Many though claim that the United States is still in the lead in the Fucktard race. As Senior Director Ivy Fallindown of the Center for Strategic Surveys says, "The Fundamentalist strategy has really paid off in recent years. Where a terrorist type fucktard can create a great disturbance at one time, they spend most of their time either in hiding, or in very small pieces. In contrast, Christian Fundy fucktards are active all the time, always in the public eye. It shows a great deal that even after all these years, Jerry Falwell is still an effective fucktard for the Religious Right. An even better example is the recent upgrading of Pat Robertson yet again into the new Assassin of God model."

When asked about America's long-term standing in the fucktard race, Ms. Fallindown had this to say, "There is no contest. America will be the dominant force in the conventional fucktard race for many years. This is not only due to their mass media control, but also to the development of fucktards that are too powerful to use except in dire circumstances, the threat of whose employ keeps other nations at bay.
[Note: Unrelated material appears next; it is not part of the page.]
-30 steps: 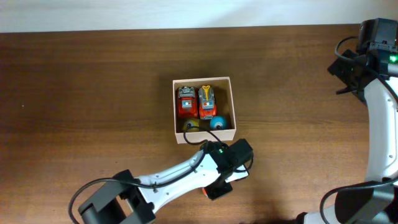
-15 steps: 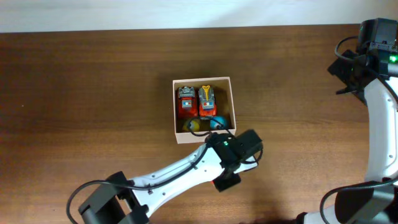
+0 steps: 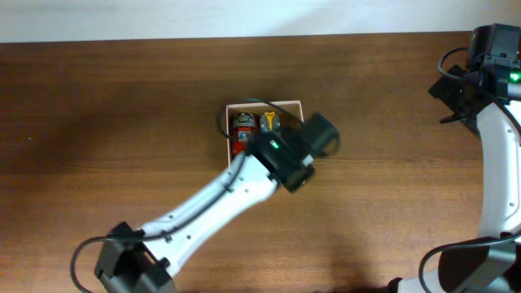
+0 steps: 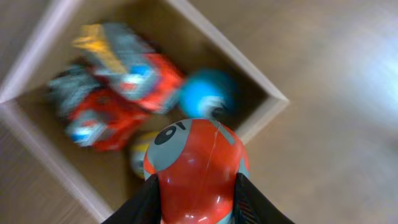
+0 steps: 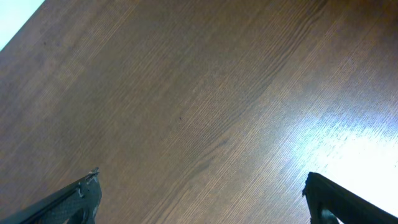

Specifically we're speaking about the development project that almost got the US thrown out of the United Nations, the development of Fred Phelps."

While Fred Phelps is considered by many as the ultimate Fucktard, others consider him a product of a cold war mindset, unable to meet the needs of today's fast paced world. To evidence this, they point to the increasing media isolation of Mr. Phelps, as well as the development of fast-paced suicide bomber models who may be superior in the grand scale to him. Future US fucktard development remains tightly under wraps, although it is rumored that known fucktard Michael Brown might have had some relation to a former project.

As we look into the future of the twenty-first century one thing is clear, the development of fucktards, including the rumored Fucktards of Mass Destruction, will dominate competition between the world's largest religions for some time to come. Already their current products dominate the world stage.

Mr. Dover had this to conclude with, “Both US President George 'Dubya' Bush and terrorist Osama 'Whiskers' bin Laden are the pinnacle of their respective technologies. In a way, they kind of deserve each other.”